C'est reparti comme en nonante-deux! En plus calme toutefois. Le soir du dimanche 9 février, le président de la Confédération a tenu des propos mesurés, dignes de sa fonction. La radio-télévision d'Etat, à tout le moins dans ses bulletins d'information, s'est efforcée de donner l'impression qu'elle respectait tous ceux qui contribuent à son financement. On a même vu le présentateur du téléjournal interroger le commissaire européen Manuel Barroso sur un ton batailleur, coupant effrontément la parole à son interlocuteur pour le bombarder de questions impertinentes – à défaut d'être très pertinentes.

En revanche, là où ça craint vraiment, c'est du côté de… la police!

M. Olivier Guéniat, chef «people» de la police judiciaire neuchâteloise, inlassablement courtisé par les médias pour y expliquer que les criminels sont ainsi parce que la société ne les aime pas assez, que les gens qui se font agresser dans la rue ne sont victimes que de leurs peurs profondes suscitées par les discours de l'UDC, et que les statistiques montrent formellement qu'il y avait davantage de morts en juin 1940 en Alsace qu'à Lausanne en janvier 2014, M. Olivier Guéniat, donc, s'est complètement lâché dimanche dernier sur un blog où «les chroniqueurs du Matin se donnent rendez- vous pour exposer leurs idées».

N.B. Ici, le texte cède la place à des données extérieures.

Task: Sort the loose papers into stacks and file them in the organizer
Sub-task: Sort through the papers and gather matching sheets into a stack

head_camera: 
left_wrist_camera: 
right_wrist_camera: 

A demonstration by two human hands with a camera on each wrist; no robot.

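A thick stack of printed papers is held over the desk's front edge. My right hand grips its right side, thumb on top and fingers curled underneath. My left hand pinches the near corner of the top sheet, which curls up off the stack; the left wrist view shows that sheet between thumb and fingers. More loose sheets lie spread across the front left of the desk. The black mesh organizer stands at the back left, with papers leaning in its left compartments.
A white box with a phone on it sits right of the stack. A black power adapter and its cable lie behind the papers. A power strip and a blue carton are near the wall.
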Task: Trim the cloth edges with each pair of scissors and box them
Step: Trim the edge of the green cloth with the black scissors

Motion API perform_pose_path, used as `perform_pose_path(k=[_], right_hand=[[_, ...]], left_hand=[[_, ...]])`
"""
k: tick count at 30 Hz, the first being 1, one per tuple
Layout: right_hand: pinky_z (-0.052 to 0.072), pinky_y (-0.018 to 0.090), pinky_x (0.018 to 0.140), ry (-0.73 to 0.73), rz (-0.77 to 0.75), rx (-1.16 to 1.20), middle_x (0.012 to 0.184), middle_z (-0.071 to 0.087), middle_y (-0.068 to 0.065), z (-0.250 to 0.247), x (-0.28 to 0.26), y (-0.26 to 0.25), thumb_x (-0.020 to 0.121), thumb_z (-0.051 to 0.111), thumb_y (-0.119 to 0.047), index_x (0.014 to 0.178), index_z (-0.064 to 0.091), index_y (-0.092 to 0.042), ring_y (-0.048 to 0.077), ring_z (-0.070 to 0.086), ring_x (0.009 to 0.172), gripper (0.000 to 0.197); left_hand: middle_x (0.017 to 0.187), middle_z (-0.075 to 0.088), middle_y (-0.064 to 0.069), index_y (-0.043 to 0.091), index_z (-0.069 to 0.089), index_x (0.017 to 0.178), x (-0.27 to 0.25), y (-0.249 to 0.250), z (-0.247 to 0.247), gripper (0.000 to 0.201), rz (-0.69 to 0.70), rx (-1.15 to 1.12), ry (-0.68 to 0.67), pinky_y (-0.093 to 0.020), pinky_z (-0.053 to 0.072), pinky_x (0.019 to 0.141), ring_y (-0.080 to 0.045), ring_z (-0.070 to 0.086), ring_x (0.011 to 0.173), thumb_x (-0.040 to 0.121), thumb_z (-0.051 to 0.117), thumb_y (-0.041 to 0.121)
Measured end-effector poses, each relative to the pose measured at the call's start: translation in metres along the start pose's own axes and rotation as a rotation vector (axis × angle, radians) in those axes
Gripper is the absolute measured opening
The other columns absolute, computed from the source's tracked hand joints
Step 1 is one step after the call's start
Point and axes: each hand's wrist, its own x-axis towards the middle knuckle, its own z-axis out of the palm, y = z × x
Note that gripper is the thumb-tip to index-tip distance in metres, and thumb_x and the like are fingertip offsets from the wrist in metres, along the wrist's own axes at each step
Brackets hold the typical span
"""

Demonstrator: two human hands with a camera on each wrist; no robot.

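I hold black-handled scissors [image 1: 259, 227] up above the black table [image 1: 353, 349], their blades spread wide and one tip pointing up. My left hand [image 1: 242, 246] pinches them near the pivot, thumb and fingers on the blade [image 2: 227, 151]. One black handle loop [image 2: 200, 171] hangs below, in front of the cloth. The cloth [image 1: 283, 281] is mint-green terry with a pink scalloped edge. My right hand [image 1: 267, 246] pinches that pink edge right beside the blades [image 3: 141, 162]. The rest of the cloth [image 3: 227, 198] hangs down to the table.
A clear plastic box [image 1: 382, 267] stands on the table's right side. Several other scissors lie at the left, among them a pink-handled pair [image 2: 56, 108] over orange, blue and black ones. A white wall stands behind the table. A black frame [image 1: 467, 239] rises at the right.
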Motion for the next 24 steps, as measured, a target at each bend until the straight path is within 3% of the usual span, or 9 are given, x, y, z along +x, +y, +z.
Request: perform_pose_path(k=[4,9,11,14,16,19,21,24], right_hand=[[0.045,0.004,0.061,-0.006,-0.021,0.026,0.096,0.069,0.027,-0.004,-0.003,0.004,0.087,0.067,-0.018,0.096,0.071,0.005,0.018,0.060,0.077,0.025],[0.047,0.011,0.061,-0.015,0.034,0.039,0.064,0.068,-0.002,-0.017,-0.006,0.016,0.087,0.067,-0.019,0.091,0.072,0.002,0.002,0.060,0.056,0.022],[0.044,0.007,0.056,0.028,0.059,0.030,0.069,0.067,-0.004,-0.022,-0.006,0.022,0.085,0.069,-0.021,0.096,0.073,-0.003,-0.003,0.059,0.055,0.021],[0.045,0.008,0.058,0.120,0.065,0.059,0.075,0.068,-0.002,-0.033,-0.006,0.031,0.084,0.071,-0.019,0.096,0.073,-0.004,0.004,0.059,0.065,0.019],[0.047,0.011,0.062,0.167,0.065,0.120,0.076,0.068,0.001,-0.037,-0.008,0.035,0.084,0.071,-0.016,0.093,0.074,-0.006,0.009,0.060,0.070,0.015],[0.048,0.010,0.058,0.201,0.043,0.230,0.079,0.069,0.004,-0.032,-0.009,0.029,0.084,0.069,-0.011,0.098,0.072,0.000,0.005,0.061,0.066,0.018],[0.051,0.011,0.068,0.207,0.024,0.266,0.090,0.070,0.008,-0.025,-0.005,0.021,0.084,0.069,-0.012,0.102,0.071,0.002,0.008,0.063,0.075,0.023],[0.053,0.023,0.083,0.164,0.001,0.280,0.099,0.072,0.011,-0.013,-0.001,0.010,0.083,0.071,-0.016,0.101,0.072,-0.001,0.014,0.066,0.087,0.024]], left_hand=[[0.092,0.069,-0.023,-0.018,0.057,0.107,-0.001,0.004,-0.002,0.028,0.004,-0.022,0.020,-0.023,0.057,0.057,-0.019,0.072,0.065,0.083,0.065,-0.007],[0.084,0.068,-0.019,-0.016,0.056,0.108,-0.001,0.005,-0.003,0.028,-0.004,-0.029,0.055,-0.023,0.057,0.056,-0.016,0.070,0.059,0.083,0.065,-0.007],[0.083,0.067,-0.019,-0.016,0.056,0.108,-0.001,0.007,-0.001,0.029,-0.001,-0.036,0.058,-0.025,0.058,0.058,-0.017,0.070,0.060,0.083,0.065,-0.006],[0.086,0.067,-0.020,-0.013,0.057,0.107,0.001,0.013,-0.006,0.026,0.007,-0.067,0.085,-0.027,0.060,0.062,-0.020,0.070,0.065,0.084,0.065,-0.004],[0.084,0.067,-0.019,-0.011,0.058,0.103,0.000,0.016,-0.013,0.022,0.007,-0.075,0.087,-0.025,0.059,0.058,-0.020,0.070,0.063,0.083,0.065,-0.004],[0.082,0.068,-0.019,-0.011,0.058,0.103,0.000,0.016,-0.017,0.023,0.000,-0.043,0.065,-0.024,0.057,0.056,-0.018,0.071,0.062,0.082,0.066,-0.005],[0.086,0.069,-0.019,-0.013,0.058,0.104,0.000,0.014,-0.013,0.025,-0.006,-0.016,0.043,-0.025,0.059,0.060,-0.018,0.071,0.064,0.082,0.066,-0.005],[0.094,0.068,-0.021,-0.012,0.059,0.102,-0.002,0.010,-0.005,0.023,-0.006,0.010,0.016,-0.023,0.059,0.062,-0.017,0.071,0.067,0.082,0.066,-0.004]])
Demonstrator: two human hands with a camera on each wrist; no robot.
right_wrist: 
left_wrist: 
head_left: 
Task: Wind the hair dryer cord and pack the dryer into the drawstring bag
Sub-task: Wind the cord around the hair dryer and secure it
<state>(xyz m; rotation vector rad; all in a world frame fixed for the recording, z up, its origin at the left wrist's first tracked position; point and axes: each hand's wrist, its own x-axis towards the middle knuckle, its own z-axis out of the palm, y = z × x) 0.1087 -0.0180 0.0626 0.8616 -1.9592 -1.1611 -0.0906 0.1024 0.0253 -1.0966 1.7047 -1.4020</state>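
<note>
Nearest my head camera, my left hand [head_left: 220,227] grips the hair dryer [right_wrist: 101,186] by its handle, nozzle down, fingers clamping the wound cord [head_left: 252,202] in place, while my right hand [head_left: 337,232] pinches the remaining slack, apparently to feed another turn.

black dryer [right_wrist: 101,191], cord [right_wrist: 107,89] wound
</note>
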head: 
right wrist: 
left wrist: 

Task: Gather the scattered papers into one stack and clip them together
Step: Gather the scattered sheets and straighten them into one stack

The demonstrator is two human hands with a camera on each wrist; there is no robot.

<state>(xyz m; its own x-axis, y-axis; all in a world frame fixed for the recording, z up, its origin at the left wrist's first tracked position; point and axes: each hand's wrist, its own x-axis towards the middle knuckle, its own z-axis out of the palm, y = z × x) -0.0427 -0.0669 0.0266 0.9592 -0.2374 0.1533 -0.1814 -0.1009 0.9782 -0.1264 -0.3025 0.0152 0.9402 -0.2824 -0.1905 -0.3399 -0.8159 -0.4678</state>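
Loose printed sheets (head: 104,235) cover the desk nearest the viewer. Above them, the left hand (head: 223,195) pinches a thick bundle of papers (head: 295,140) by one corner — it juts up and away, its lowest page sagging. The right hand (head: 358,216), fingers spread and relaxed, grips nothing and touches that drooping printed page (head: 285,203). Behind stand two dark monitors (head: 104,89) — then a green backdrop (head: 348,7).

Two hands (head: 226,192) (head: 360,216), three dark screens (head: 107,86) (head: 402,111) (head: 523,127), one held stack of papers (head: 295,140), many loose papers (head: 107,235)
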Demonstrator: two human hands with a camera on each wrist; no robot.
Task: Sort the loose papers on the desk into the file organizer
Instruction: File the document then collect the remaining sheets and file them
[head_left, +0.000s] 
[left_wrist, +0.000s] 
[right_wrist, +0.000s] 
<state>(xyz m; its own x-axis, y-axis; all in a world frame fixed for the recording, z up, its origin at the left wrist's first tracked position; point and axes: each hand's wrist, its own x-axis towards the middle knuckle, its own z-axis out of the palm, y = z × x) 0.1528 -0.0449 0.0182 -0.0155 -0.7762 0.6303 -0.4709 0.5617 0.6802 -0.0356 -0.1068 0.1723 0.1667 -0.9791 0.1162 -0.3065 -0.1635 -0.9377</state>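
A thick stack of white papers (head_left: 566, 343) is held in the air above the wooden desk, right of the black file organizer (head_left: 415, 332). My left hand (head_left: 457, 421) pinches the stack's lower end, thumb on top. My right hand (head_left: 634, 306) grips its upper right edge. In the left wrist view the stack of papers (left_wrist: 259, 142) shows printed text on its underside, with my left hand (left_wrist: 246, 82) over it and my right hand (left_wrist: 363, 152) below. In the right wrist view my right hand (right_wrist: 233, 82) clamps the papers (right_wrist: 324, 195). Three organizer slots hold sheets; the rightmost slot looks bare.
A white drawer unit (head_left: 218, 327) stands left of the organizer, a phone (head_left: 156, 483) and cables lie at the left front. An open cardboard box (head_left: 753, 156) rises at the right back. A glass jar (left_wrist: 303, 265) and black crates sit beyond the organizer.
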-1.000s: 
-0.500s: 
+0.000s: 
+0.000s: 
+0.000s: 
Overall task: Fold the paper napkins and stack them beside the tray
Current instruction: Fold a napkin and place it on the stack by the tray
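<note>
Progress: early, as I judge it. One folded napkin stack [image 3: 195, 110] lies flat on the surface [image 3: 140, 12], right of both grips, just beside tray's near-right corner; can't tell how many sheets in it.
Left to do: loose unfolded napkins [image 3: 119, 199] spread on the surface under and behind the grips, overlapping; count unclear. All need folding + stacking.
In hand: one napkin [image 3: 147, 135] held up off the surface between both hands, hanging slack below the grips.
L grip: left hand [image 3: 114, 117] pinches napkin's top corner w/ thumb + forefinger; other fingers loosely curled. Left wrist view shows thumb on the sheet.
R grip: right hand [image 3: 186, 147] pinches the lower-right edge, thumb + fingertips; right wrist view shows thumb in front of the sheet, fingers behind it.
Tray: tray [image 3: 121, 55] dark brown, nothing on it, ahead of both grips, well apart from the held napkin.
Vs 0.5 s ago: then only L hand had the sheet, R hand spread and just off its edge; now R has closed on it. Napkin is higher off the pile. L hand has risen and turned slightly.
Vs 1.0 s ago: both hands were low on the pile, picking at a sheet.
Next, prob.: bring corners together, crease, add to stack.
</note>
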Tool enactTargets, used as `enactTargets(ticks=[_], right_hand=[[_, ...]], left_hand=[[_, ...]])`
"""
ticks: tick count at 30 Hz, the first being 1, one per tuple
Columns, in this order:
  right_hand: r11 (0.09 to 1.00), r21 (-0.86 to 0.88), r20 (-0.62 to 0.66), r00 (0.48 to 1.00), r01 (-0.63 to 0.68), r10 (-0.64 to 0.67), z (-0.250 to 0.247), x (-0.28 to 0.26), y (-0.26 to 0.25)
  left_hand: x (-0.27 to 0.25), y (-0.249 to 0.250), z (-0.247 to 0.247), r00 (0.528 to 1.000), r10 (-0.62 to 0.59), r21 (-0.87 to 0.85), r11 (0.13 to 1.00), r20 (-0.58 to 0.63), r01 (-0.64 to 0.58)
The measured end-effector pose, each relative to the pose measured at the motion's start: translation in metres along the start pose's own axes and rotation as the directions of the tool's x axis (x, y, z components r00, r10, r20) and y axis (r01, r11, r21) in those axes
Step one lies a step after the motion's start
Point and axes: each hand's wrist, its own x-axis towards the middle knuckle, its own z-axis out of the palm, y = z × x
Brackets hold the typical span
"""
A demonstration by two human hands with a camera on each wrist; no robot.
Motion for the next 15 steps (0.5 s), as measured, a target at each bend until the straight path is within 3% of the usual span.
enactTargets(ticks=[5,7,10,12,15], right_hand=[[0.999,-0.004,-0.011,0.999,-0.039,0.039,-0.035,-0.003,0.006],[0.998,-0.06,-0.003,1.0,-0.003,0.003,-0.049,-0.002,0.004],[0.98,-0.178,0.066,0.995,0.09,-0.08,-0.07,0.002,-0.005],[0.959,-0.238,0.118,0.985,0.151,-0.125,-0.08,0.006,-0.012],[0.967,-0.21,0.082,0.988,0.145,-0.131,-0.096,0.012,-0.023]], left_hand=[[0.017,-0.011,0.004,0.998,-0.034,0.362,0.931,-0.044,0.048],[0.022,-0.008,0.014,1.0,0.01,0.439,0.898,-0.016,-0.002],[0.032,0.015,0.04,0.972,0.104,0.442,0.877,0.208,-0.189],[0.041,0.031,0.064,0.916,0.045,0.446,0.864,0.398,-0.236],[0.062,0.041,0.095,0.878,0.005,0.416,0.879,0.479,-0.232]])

D'«idée», M. Guéniat n'en a exposé aucune, se contentant plutôt de donner libre cours à ses peurs les plus profondes. Il y raconte qu'il a fait «un vrai cauchemar» dans lequel Jean- Paul Sartre lui murmurait à l'oreille: «Ils ont les mains sales…»; puis il voyait dans un train «la moitié des gens avec les mains sales, 50,3%, leurs paumes étaient devenues brunes». Oh, cher Olivier, vous aussi avez un problème avec les gens qui ont la peau foncée? Et encore: «Le cauchemar, éveillé cette fois, a continué: tous les extrémistes de droite et les fachos en Europe félicitaient la suisse pour son vote xénophobe et raciste. La honte! Je me suis dit que c'est tellement la grosse honte que cette suisse-là mériterait la gifle, la grosse baffe de la clause guillotine. Et dire que parallèlement on crie «mort aux Juifs» dans des manifs fascisantes anti-LGBT à Paris. Ça fait quand même peur, non? Ça rappelle quand même une certaine époque nauséabonde, non?»

Ce qui fait peur, c'est plutôt de voir un chef de la PJ qui boucle ses enquêtes en faisant des parallèles douteux, en accordant foi à des rumeurs, en déformant les faits selon ses phobies. Réaliser que des agents armés, dépositaires de la force publique, c'est-à-dire autorisés à exercer la force et la contrainte sur les citoyens, sont dirigés par un bonhomme incapable de maîtriser ses nerfs, qui disjoncte complètement à la première contrariété et insulte la population publiquement en signant «chef de la police judiciaire», ça, oui, ça fait peur.

Concrètement: peut-on encore se déplacer sans crainte à Neuchâtel ou doit-on dorénavant se planquer sous un porche à chaque fois qu'on y croise une voiture de la police?